Exercise aim |
Give, as a bare number, the count of lines below that contain "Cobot".

Extracted data entries
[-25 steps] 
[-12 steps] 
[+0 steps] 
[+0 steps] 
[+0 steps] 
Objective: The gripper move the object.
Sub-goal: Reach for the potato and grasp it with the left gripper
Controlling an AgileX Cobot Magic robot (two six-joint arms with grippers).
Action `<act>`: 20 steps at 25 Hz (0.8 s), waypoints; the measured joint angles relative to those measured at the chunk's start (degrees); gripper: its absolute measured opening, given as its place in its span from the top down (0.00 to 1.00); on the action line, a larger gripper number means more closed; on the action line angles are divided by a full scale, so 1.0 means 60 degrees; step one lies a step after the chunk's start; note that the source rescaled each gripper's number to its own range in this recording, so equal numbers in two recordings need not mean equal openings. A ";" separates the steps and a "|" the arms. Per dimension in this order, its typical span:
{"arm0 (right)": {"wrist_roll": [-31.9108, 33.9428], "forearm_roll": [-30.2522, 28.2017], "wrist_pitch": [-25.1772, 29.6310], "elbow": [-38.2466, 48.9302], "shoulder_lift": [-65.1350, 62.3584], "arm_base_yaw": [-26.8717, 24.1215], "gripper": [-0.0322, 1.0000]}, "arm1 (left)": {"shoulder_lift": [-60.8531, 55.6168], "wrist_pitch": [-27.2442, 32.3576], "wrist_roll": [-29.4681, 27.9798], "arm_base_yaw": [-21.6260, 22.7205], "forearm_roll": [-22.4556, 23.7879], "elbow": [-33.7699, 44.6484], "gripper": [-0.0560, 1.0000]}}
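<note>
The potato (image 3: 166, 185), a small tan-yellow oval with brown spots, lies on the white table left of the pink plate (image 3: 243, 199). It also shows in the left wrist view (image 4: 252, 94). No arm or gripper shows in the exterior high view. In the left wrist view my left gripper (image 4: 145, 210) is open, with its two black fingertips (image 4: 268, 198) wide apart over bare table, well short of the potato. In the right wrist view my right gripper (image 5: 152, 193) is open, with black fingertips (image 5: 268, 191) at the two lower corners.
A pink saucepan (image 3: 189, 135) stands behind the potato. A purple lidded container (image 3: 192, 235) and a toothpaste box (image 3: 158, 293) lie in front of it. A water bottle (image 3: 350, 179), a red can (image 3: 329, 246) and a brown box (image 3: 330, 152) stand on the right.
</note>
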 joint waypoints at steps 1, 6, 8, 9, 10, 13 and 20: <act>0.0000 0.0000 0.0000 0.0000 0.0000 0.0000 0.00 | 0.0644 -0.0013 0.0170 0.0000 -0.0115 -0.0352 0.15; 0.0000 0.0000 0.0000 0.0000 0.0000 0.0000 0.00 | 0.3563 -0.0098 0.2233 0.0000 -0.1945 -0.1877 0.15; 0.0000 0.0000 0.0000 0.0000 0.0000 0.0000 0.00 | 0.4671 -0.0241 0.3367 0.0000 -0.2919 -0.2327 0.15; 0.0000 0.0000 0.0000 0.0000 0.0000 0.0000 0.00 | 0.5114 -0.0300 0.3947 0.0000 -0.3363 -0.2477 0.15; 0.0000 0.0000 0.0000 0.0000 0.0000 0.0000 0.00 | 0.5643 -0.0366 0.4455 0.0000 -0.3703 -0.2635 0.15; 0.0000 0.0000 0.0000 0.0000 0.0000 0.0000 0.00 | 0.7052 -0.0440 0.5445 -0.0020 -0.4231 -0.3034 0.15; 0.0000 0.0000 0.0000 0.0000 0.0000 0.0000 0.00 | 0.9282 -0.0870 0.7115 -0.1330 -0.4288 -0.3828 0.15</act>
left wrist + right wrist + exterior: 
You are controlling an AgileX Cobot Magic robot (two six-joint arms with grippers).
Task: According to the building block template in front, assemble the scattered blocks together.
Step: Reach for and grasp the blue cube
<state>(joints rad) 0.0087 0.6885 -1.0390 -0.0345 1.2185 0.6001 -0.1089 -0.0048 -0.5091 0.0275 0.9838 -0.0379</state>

Answer to the problem |
2